Record extracts =
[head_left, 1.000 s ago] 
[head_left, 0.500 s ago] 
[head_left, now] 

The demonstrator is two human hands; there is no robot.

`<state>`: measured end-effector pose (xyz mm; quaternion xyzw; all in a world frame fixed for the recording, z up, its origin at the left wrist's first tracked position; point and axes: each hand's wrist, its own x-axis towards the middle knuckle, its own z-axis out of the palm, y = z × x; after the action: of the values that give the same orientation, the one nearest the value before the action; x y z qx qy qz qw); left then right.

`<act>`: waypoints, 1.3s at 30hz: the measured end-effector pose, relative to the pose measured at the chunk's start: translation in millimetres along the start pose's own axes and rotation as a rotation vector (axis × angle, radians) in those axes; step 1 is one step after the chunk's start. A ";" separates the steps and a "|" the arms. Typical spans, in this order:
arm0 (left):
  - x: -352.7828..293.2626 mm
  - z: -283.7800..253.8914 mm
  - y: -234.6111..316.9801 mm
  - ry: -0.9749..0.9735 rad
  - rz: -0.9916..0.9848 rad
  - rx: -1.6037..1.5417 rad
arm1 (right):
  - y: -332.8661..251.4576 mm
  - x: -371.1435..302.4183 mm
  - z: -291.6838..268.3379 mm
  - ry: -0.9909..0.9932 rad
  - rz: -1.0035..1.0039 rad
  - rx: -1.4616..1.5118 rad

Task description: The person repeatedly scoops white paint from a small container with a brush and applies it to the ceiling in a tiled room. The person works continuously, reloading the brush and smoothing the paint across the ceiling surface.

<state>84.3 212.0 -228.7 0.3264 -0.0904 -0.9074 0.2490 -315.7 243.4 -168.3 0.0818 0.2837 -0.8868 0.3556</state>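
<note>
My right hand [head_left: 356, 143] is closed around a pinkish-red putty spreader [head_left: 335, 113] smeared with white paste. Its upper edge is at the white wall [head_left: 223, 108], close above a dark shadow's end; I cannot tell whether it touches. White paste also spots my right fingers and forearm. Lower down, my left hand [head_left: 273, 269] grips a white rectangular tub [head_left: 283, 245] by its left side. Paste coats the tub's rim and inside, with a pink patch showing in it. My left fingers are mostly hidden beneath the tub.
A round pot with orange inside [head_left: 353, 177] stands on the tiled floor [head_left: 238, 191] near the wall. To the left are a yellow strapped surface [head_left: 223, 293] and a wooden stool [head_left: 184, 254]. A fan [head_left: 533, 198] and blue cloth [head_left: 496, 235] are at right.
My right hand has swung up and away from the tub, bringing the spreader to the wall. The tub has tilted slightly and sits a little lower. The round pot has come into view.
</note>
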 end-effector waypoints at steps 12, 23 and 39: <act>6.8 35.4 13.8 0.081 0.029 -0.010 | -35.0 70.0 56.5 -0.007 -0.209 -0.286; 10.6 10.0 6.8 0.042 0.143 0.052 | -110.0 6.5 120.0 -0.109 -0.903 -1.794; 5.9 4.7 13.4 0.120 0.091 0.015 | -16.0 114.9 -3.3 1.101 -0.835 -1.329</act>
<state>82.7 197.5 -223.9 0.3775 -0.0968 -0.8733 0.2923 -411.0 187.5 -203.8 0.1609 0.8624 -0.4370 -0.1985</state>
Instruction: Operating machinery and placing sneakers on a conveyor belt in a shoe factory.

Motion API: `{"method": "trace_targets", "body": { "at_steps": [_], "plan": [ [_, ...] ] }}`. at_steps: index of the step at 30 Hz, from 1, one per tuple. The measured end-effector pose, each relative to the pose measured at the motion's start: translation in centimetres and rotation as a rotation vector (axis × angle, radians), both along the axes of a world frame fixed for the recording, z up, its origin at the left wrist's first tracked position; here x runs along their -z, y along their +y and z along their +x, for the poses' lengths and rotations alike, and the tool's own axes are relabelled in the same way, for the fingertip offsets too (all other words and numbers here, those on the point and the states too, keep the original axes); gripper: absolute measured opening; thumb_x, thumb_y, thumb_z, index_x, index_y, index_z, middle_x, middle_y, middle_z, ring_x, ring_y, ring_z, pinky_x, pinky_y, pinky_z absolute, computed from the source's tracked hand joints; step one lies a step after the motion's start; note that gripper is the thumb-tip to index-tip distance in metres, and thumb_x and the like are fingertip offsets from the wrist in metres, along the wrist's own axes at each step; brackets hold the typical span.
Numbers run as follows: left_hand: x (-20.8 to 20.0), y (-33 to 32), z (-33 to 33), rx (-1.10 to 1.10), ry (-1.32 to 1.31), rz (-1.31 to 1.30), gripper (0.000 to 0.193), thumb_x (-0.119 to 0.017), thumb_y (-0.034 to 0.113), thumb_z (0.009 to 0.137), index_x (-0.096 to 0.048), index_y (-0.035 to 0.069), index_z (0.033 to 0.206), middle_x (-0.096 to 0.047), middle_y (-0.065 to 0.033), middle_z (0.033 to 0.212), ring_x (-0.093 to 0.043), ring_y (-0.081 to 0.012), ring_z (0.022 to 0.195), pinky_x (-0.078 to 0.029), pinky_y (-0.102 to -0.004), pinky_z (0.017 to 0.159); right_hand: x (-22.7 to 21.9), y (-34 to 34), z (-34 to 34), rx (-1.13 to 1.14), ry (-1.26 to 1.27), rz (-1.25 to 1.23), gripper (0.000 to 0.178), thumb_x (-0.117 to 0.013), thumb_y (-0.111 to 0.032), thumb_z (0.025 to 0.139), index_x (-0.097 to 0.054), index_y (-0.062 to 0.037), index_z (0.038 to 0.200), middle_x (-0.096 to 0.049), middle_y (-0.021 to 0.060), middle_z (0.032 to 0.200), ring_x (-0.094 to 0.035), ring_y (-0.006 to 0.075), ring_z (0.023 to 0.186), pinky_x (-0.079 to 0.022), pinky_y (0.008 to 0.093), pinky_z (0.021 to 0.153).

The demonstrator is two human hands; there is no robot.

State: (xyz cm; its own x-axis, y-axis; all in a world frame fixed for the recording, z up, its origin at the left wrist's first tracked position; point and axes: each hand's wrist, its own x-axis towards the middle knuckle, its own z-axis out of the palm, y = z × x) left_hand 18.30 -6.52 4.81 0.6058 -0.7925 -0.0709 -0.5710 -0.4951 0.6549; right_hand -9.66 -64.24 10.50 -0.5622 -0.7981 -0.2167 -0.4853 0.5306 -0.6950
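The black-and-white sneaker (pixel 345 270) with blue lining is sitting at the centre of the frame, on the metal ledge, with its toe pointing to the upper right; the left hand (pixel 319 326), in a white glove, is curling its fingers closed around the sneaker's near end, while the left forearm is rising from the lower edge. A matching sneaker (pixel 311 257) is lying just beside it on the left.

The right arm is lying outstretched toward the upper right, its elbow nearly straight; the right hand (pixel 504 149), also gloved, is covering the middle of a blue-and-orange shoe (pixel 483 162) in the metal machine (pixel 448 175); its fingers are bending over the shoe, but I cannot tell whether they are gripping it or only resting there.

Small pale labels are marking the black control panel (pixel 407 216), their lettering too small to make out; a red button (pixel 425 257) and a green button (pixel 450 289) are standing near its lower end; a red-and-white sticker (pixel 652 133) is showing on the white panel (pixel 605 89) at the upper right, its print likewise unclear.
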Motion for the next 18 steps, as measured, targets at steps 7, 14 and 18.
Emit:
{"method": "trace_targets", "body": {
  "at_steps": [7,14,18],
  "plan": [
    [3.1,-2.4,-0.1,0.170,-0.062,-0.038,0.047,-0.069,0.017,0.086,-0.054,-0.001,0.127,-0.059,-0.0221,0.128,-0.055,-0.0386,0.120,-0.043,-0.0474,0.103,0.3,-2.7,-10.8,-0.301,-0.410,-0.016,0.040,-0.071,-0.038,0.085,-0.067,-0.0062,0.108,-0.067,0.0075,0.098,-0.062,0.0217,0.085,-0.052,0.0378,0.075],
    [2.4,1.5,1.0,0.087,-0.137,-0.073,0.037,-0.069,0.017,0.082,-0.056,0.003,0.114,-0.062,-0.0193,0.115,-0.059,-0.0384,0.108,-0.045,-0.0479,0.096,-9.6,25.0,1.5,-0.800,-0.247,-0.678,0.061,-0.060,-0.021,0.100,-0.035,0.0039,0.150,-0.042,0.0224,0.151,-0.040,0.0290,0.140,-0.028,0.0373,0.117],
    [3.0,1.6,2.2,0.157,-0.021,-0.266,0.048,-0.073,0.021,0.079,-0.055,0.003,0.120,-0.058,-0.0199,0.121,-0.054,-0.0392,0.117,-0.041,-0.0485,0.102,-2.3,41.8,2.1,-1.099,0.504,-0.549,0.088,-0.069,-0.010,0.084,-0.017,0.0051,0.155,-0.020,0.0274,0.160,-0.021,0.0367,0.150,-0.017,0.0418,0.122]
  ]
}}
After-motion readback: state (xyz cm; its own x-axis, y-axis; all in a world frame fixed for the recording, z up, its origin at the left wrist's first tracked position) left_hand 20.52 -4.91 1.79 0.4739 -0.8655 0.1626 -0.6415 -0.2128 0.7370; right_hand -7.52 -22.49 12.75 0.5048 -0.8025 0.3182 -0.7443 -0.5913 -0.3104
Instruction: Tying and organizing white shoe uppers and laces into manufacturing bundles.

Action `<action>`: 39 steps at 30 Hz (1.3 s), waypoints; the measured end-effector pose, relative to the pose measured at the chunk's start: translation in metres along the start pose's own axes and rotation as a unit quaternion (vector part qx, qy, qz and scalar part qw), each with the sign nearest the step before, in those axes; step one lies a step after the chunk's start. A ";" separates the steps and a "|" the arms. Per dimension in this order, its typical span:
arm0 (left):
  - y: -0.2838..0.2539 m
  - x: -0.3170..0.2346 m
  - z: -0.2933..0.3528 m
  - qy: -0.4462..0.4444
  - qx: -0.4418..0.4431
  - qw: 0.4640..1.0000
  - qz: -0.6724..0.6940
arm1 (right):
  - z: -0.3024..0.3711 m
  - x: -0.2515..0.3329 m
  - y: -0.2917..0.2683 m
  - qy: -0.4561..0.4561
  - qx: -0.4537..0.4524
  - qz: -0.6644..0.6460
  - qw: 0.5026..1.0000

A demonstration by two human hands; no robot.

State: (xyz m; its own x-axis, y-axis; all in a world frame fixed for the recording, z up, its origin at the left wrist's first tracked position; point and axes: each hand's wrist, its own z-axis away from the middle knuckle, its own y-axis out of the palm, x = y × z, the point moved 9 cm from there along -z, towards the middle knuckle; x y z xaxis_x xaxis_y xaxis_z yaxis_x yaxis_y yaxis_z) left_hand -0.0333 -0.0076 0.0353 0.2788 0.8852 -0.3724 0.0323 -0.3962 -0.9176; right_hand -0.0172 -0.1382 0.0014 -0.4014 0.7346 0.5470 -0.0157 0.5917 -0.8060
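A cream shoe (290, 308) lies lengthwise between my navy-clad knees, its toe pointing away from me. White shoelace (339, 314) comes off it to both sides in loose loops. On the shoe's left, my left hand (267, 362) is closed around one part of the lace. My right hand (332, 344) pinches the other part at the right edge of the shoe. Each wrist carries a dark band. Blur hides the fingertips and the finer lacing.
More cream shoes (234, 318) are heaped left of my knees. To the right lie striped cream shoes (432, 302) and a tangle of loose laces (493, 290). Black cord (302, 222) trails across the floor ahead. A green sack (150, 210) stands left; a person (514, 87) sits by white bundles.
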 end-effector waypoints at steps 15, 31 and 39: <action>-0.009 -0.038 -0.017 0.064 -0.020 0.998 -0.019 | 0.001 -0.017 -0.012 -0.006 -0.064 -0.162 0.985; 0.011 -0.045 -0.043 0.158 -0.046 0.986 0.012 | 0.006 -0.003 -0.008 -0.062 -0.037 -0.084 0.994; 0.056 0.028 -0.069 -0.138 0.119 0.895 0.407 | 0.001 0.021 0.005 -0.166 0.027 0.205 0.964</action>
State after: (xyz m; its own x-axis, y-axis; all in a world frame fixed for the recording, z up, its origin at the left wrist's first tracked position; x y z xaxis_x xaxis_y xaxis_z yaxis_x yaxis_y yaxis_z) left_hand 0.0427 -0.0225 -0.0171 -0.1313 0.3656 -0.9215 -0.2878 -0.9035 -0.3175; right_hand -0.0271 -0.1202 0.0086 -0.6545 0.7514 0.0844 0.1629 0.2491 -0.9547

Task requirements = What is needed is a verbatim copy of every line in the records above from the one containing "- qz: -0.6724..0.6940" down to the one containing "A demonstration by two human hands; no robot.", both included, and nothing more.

Answer box =
  - qz: -0.6724..0.6940
arm1 (right):
  - z: -0.3024..0.3711 m
  - x: -0.2515..0.3329 m
  - y: -0.2917..0.2683 m
  - qy: -0.4561..0.4561
  - qx: -0.4537..0.4524
  - qz: -0.6644..0.6460
  - qw: 0.5026..1.0000

A demonstration by two human hands; no robot.

Work on the exercise is complete.